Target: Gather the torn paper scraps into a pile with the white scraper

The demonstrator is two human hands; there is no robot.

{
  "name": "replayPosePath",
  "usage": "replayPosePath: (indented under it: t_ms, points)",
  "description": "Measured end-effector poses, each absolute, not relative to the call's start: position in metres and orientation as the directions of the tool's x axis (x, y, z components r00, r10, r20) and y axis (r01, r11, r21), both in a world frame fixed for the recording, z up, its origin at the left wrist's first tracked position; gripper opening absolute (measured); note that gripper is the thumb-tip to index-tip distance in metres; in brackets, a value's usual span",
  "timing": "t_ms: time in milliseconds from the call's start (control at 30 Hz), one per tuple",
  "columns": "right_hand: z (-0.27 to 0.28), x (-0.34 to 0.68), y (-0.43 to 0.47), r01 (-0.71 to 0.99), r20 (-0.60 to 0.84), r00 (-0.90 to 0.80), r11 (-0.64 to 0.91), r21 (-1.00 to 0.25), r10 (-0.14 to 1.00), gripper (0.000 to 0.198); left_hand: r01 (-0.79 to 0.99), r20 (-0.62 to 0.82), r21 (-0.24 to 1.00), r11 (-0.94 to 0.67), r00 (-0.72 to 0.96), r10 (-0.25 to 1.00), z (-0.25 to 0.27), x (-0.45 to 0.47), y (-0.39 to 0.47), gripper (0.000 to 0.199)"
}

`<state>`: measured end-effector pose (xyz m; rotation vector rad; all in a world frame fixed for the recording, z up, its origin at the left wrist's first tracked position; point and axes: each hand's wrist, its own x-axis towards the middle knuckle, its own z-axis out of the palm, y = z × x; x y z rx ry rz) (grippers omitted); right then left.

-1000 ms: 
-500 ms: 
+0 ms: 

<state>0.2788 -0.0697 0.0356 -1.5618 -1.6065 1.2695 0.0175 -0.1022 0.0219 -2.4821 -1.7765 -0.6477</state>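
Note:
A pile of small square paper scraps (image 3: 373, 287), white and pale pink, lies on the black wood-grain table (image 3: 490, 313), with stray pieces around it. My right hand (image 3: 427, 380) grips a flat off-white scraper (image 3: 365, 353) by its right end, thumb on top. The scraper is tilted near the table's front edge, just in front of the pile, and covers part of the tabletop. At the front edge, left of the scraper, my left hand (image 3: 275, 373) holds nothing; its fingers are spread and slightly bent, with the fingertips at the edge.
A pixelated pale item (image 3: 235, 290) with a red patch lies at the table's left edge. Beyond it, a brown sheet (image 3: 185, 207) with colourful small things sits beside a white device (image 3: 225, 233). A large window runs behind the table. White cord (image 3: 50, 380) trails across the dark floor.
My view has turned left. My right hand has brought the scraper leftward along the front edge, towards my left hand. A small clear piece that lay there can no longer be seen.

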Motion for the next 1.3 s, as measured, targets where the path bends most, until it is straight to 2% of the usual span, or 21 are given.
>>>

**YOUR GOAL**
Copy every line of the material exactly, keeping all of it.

**WRITTEN REPLY**
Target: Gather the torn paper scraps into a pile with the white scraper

The demonstrator is two human hands; there is no robot.

{
  "name": "replayPosePath",
  "usage": "replayPosePath: (indented under it: t_ms, points)",
  "description": "Measured end-effector poses, each absolute, not relative to the call's start: position in metres and orientation as the directions of the tool's x axis (x, y, z components r00, r10, r20) and y axis (r01, r11, r21), both in a world frame fixed for the recording, z up, its origin at the left wrist's first tracked position; gripper opening absolute (measured); note that gripper is the thumb-tip to index-tip distance in metres; in brackets, a value's usual span",
  "timing": "t_ms: time in milliseconds from the call's start (control at 30 Hz), one per tuple",
  "columns": "right_hand: z (-0.27 to 0.28), x (-0.34 to 0.68), y (-0.43 to 0.47), r01 (-0.71 to 0.99), r20 (-0.60 to 0.84), r00 (-0.90 to 0.80), r11 (-0.64 to 0.91), r21 (-1.00 to 0.25), r10 (-0.14 to 1.00), gripper (0.000 to 0.198); left_hand: r01 (-0.79 to 0.99), r20 (-0.62 to 0.82), r21 (-0.24 to 1.00), r11 (-0.94 to 0.67), r00 (-0.72 to 0.96), r10 (-0.25 to 1.00), z (-0.25 to 0.27), x (-0.45 to 0.47), y (-0.39 to 0.47), gripper (0.000 to 0.199)"
}

`<state>`: measured end-effector pose (xyz m; rotation vector rad; all in a world frame fixed for the recording, z up, its origin at the left wrist's first tracked position; point and axes: each hand's wrist, its own x-axis towards the middle knuckle, its own z-axis out of the palm, y = z × x; x y z rx ry rz) (grippers omitted); right then left.

-1000 ms: 
-500 ms: 
+0 ms: 

<state>0.2788 -0.0697 0.0356 -1.5618 -1.6065 1.2695 0.0175 -0.1022 0.0219 -2.4821 -1.7765 -0.6477</state>
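Note:
A pile of small square paper scraps (image 3: 373, 287), white and pale pink, lies on the black wood-grain table (image 3: 490, 313), with stray pieces around it. My right hand (image 3: 427, 380) grips a flat off-white scraper (image 3: 365, 353) by its right end, thumb on top. The scraper is tilted near the table's front edge, just in front of the pile, and covers part of the tabletop. At the front edge, left of the scraper, my left hand (image 3: 275, 373) holds nothing; its fingers are spread and slightly bent, with the fingertips at the edge.
A pixelated pale item (image 3: 235, 290) with a red patch lies at the table's left edge. Beyond it, a brown sheet (image 3: 185, 207) with colourful small things sits beside a white device (image 3: 225, 233). A large window runs behind the table. White cord (image 3: 50, 380) trails across the dark floor.
My view has turned left. My right hand has brought the scraper leftward along the front edge, towards my left hand. A small clear piece that lay there can no longer be seen.
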
Motion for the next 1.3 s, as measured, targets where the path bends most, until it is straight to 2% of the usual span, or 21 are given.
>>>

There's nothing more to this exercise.